▸ Data extract:
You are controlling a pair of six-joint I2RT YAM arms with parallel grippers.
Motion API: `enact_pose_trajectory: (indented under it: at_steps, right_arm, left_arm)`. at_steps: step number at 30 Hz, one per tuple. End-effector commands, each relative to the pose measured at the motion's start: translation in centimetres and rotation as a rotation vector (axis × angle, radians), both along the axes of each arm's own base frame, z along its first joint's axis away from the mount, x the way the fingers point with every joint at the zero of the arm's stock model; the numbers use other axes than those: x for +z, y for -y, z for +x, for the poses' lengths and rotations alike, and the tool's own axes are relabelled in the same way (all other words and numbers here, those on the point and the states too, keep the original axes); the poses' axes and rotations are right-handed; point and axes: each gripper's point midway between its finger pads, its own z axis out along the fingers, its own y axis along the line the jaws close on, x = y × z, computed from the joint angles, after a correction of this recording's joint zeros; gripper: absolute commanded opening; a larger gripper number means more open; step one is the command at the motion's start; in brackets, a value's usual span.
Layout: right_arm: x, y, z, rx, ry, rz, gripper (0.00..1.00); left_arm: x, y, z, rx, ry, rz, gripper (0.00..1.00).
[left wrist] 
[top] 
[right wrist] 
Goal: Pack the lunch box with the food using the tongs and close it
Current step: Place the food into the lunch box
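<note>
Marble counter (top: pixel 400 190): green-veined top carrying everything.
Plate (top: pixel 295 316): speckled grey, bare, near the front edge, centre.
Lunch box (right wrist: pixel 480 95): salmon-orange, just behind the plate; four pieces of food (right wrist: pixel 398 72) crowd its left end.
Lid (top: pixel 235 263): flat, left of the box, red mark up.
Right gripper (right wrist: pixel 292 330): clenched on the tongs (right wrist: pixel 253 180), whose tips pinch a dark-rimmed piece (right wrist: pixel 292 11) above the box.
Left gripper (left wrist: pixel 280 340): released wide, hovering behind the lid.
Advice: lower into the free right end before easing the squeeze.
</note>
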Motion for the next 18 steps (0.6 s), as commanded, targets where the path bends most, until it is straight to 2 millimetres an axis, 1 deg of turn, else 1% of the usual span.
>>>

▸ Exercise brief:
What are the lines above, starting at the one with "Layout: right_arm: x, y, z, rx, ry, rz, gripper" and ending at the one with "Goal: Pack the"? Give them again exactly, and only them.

▸ Response:
Layout: right_arm: x, y, z, rx, ry, rz, gripper (0.00..1.00); left_arm: x, y, z, rx, ry, rz, gripper (0.00..1.00).
[left wrist] 
[top] 
[right wrist] 
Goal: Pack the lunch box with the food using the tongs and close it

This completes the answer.